◆ **What this task involves**
Your output must match the records below character for character.

(Extracted records)
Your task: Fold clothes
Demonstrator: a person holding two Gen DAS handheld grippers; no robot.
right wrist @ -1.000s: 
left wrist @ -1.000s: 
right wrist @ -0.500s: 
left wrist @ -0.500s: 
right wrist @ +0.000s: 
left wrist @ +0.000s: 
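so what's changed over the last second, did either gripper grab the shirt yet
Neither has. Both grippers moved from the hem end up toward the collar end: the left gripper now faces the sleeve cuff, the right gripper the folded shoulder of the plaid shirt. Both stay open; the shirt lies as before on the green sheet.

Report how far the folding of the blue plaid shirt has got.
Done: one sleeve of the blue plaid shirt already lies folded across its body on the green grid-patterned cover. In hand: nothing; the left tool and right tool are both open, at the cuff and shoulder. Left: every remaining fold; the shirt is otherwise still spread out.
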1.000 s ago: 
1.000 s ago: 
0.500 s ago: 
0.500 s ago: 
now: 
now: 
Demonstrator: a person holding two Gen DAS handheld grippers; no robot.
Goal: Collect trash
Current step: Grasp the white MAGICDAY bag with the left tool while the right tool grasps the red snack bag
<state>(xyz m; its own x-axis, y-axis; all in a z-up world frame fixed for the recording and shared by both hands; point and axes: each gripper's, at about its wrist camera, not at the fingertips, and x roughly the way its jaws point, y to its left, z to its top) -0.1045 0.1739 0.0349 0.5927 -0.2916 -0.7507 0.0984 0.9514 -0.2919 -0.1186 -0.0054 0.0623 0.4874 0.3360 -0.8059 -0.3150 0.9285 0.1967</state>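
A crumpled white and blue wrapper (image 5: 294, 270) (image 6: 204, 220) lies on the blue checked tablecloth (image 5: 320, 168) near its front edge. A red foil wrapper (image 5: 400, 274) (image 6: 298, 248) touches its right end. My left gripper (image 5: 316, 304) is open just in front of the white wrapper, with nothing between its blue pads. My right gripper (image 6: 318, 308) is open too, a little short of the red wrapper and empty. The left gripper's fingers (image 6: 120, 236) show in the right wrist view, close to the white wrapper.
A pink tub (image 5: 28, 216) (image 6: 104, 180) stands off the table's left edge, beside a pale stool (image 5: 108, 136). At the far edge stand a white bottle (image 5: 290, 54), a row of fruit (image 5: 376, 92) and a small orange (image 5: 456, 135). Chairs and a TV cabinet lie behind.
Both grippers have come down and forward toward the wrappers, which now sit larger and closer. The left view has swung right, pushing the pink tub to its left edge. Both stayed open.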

◆ **Answer to this task**
Your task: Fold clothes
Demonstrator: a person holding two Gen DAS handheld grippers; no robot.
right wrist @ -1.000s: 
left wrist @ -1.000s: 
right wrist @ -0.500s: 
left wrist @ -0.500s: 
right wrist @ +0.000s: 
left wrist @ +0.000s: 
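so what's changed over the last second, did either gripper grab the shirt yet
Neither has. Both grippers moved from the hem end up toward the collar end: the left gripper now faces the sleeve cuff, the right gripper the folded shoulder of the plaid shirt. Both stay open; the shirt lies as before on the green sheet.

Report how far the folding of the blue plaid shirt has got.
Done: one sleeve of the blue plaid shirt already lies folded across its body on the green grid-patterned cover. In hand: nothing; the left tool and right tool are both open, at the cuff and shoulder. Left: every remaining fold; the shirt is otherwise still spread out.
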1.000 s ago: 
1.000 s ago: 
0.500 s ago: 
0.500 s ago: 
now: 
now: 
Demonstrator: a person holding two Gen DAS handheld grippers; no robot.
Goal: Collect trash
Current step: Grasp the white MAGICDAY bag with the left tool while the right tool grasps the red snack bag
<state>(xyz m; its own x-axis, y-axis; all in a z-up world frame fixed for the recording and shared by both hands; point and axes: each gripper's, at about its wrist camera, not at the fingertips, and x roughly the way its jaws point, y to its left, z to its top) -0.1045 0.1739 0.0349 0.5927 -0.2916 -0.7507 0.0984 0.9514 -0.2919 -0.1186 -0.0054 0.0623 0.4874 0.3360 -0.8059 -0.3150 0.9285 0.1967</state>
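A crumpled white and blue wrapper (image 5: 294, 270) (image 6: 204, 220) lies on the blue checked tablecloth (image 5: 320, 168) near its front edge. A red foil wrapper (image 5: 400, 274) (image 6: 298, 248) touches its right end. My left gripper (image 5: 316, 304) is open just in front of the white wrapper, with nothing between its blue pads. My right gripper (image 6: 318, 308) is open too, a little short of the red wrapper and empty. The left gripper's fingers (image 6: 120, 236) show in the right wrist view, close to the white wrapper.
A pink tub (image 5: 28, 216) (image 6: 104, 180) stands off the table's left edge, beside a pale stool (image 5: 108, 136). At the far edge stand a white bottle (image 5: 290, 54), a row of fruit (image 5: 376, 92) and a small orange (image 5: 456, 135). Chairs and a TV cabinet lie behind.
Both grippers have come down and forward toward the wrappers, which now sit larger and closer. The left view has swung right, pushing the pink tub to its left edge. Both stayed open.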

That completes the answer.